La cour relève cependant qu’elle est tenue par les demandes des parties et que Mme [F] ne demande pas spécifiquement la restitution des provisions sur charges qu’elle a acquittées pour la période 2022-2023, sa demande de restitution de la somme de 740 euros correspondant au trop perçu par le bailleur au regard de l’ensemble des règlements effectués et des contestations émises par l’appelante.
Or, même en neutralisant les charges locatives 2022-2023 qui lui sont réclamées à hauteur de 1506,66 euros, Mme [F] n’est pas fondée à solliciter la restitution de la somme de 740 euros dans la mesure où son compte locataire affichait un solde débiteur de 4 003,89 euros à la date du 10 juillet 2024 et qu’elle ne démontre pas que des paiements n’auraient pas été comptabilisés par la bailleresse.

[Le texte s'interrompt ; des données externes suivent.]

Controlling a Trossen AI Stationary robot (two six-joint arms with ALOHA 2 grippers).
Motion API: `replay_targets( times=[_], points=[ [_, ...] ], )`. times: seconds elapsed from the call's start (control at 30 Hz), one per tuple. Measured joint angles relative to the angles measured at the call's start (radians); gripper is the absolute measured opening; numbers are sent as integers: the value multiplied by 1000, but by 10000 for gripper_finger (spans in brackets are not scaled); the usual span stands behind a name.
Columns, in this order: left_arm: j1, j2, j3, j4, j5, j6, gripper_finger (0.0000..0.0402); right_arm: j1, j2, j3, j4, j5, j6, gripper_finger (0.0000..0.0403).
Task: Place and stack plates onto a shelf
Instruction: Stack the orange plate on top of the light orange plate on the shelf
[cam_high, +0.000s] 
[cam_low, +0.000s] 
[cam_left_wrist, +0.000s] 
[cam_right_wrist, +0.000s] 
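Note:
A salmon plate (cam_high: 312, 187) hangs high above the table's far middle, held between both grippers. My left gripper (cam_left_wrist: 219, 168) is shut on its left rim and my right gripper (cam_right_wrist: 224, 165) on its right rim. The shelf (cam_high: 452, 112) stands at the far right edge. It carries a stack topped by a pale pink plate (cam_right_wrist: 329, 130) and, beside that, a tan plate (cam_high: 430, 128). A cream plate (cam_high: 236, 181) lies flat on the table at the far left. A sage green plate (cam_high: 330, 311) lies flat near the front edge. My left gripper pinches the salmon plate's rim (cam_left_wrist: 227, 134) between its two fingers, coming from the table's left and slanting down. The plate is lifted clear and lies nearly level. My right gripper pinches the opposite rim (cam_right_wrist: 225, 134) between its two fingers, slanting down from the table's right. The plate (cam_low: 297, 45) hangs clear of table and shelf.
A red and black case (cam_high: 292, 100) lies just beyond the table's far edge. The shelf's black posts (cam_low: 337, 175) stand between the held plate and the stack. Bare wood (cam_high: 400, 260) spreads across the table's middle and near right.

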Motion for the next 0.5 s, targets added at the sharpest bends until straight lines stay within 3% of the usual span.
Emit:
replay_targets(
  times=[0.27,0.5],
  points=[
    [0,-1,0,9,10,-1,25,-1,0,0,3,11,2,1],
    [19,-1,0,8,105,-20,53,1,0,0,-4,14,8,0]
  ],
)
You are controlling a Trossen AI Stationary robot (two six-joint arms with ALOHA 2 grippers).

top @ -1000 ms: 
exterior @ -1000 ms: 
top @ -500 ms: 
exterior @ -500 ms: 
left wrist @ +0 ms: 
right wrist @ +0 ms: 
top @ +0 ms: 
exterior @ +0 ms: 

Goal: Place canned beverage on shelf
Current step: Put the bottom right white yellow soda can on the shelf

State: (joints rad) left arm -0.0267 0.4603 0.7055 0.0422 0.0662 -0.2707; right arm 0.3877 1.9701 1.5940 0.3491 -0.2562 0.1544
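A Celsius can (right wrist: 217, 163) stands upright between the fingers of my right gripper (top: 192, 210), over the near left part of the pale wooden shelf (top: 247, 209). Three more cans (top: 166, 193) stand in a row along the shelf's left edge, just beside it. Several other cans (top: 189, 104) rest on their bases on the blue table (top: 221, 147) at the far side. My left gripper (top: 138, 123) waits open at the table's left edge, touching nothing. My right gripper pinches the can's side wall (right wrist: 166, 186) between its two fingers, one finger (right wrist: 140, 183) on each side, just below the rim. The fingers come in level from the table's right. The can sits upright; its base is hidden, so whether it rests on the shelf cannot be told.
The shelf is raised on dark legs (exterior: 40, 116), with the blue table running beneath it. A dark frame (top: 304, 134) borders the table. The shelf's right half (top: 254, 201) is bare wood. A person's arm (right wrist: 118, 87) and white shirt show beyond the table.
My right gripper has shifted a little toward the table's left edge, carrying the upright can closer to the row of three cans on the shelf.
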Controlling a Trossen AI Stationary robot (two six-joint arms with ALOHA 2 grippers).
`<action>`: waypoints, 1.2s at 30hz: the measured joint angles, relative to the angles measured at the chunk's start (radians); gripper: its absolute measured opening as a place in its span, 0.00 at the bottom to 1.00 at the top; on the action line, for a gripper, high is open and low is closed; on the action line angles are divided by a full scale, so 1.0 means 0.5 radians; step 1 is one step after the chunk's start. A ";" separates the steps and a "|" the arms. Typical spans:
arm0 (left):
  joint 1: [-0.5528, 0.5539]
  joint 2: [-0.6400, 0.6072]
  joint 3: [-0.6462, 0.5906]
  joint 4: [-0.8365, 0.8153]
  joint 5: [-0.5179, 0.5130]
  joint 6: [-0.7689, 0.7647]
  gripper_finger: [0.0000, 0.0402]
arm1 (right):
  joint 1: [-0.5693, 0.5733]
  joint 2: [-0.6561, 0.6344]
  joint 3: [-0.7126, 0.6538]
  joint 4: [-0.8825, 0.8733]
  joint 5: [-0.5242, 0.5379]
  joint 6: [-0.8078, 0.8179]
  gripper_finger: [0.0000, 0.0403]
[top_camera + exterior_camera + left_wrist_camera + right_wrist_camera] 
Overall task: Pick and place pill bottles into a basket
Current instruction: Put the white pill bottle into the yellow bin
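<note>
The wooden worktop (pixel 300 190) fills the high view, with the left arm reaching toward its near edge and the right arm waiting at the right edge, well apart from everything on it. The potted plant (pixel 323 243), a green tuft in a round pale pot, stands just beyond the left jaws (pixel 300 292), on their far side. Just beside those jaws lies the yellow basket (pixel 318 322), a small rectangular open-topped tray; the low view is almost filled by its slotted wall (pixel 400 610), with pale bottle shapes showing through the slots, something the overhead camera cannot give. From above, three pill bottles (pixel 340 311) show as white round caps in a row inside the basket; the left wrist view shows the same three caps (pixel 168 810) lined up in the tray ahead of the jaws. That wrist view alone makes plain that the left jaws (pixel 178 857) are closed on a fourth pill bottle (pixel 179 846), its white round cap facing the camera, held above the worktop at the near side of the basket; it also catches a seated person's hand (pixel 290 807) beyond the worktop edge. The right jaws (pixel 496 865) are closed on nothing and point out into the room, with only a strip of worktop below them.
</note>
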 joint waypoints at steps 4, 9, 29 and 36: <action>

Par conséquent, Mme [F] sera déboutée de sa demande de restitution de la somme de 740 euros.
Sur les dépens et l’article 700 du code de procédure civile :
Les dispositions du jugement déféré quant aux frais et dépens seront confirmées.
Succombant, Mme [F] sera condamnée aux dépens de l’instance d’appel conformément aux dispositions de l’article 696 du code de procédure civile.
L’équité ne commande pas de faire application de l’article 700 du code de procédure civile à hauteur d’appel, de sorte que les parties seront déboutées de leurs demandes à ce titre.
PAR CES MOTIFS
LA COUR, statuant par arrêt contradictoire, prononcé publiquement, par mise à disposition au greffe,
CONFIRME le jugement déféré en toutes ses dispositions,
Y ajoutant,
REJETTE la demande de Mme [U] [F] tendant à voir déclarer le jugement déféré nul et non avenu,
REJETTE la demande de Mme [U] [F] tendant à voir condamner Mme [R] [D] à lui restituer la somme de 740 euros,
REJETTE la demande de Mme [U] [F] sur le fondement de l’article 700 du code de procédure civile,
REJETTE la demande de Mme [R] [D] sur le fondement de l’article 700 du code de procédure civile,
CONDAMNE Mme [U] [F] aux dépens de l’instance d’appel.